[Stored data]
•••••

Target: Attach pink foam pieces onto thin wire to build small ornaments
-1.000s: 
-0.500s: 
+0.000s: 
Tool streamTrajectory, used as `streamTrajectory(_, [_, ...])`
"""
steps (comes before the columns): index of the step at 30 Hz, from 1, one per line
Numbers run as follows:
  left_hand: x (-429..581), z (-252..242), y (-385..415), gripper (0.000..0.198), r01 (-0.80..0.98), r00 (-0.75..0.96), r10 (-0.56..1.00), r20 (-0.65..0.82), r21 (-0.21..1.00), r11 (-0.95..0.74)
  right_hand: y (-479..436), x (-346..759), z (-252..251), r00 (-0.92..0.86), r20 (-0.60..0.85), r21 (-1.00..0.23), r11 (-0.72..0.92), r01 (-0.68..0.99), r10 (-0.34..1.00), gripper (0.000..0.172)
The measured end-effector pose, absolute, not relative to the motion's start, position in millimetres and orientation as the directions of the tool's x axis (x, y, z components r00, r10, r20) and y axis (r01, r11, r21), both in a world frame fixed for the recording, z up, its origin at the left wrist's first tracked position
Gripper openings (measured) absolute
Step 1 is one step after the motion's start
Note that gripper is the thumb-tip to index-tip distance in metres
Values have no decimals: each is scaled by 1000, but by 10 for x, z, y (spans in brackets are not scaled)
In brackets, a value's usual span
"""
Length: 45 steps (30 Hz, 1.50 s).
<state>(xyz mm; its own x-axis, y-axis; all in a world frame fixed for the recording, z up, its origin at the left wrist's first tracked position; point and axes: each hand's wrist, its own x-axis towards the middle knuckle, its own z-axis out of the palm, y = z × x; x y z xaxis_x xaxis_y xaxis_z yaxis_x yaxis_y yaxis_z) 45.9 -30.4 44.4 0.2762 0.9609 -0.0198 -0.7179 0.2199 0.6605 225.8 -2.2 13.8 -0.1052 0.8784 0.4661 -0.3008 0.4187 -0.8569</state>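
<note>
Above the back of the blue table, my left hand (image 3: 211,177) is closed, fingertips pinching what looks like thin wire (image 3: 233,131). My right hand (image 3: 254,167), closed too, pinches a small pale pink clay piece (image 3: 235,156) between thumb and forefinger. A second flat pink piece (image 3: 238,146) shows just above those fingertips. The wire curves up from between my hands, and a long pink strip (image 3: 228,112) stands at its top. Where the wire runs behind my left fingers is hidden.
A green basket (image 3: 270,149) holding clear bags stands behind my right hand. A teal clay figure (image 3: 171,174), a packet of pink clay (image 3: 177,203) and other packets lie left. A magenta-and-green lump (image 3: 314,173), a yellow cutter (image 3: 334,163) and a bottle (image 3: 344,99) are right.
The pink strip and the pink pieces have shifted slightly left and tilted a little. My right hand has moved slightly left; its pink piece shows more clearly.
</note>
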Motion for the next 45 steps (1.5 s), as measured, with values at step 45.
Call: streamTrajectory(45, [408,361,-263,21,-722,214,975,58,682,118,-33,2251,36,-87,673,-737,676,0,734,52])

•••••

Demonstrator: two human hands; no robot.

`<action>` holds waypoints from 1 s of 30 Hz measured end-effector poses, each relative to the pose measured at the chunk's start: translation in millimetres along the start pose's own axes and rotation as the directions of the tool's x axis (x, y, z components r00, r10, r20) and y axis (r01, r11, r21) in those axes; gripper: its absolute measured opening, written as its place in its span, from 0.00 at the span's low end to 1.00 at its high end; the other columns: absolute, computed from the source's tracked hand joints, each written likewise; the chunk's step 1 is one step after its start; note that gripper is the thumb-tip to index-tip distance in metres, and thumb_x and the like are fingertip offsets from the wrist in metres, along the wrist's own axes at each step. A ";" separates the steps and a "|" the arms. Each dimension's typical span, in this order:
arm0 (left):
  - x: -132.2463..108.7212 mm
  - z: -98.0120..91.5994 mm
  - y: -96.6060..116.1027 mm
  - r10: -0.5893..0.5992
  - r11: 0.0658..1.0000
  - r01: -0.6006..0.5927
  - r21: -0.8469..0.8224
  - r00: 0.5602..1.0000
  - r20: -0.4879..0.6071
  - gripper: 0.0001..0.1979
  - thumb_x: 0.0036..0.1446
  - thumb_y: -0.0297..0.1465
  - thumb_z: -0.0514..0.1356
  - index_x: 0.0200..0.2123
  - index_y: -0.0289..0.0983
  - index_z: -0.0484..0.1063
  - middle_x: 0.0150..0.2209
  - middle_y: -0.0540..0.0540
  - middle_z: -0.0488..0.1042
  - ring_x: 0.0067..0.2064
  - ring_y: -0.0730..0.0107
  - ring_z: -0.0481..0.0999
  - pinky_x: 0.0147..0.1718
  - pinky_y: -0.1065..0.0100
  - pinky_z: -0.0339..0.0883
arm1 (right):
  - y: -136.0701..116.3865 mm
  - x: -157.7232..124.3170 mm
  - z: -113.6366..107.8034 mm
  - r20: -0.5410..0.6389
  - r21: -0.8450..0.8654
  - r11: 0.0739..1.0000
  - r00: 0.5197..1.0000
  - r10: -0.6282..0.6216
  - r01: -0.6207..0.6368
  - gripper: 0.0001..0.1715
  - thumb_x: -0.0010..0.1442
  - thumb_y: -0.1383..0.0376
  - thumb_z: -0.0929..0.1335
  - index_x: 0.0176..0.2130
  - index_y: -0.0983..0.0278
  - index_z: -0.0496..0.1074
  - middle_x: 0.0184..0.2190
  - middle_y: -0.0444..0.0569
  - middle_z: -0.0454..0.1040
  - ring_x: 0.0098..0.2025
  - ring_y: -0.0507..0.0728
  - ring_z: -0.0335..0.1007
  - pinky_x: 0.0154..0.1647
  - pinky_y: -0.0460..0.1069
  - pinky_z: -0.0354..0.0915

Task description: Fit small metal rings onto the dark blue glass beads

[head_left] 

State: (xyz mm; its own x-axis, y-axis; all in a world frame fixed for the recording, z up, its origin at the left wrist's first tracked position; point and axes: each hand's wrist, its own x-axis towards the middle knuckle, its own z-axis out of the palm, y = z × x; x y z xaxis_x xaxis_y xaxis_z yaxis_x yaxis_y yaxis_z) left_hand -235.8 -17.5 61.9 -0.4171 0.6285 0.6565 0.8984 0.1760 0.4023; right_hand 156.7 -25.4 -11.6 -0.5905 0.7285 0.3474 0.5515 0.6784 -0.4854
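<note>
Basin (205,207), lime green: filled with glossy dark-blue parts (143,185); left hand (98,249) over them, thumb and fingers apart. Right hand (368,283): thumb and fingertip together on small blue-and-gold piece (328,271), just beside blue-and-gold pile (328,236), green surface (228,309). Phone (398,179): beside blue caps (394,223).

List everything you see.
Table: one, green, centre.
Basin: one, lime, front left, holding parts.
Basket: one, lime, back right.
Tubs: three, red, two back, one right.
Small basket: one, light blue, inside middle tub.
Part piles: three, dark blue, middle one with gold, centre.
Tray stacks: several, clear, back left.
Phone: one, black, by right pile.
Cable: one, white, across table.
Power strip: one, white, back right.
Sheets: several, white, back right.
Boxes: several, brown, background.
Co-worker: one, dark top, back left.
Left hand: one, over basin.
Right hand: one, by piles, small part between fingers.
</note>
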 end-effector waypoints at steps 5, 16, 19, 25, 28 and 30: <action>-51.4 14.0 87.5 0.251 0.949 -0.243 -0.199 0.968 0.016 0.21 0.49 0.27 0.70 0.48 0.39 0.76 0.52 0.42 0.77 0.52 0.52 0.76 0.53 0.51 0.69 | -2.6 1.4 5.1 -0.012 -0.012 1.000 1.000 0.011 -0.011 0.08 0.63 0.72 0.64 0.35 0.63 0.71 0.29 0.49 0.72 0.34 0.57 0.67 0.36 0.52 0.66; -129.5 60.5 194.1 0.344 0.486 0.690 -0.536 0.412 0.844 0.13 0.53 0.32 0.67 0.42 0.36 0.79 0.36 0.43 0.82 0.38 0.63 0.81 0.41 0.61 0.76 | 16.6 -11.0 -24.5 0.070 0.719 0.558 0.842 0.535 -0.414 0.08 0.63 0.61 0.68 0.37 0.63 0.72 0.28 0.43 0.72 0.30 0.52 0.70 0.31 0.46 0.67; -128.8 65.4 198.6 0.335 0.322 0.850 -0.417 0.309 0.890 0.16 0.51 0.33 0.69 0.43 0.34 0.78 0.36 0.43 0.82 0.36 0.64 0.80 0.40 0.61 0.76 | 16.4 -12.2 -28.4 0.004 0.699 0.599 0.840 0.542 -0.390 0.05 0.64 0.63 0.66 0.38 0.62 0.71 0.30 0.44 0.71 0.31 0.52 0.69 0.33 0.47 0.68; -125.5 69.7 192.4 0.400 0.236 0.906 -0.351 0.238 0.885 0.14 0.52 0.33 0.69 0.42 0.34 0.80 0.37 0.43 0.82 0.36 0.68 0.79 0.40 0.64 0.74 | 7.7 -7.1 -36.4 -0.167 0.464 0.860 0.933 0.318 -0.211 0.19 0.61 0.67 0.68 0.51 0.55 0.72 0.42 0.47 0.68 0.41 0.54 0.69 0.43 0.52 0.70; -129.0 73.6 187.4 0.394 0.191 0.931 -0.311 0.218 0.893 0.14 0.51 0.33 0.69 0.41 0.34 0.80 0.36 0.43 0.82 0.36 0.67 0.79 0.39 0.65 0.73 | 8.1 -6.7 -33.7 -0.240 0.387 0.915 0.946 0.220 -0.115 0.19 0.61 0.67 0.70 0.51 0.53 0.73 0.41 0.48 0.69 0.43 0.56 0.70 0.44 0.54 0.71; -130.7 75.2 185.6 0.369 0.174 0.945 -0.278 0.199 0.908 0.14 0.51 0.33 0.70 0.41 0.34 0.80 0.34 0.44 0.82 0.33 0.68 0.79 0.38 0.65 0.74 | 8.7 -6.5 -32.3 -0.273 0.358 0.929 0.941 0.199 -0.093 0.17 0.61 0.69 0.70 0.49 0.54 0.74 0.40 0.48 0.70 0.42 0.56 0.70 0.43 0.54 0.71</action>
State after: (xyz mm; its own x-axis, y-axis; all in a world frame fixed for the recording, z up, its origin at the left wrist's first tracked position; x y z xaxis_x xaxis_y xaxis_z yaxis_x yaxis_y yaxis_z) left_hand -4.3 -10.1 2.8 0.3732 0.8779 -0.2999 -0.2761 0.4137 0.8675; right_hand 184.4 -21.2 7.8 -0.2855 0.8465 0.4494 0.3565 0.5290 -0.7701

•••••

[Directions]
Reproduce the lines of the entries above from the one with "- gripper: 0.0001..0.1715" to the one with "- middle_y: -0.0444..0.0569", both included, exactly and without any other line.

[Expected output]
  - gripper: 0.0001..0.1715
  - thumb_x: -0.0010..0.1442
  - thumb_y: -0.1383..0.0376
  - thumb_z: -0.0929..0.1335
  - index_x: 0.0176..0.2130
  - index_y: -0.0983..0.0278
  - index_z: -0.0496..0.1074
  - middle_x: 0.0184..0.2190
  - middle_y: -0.0444..0.0569

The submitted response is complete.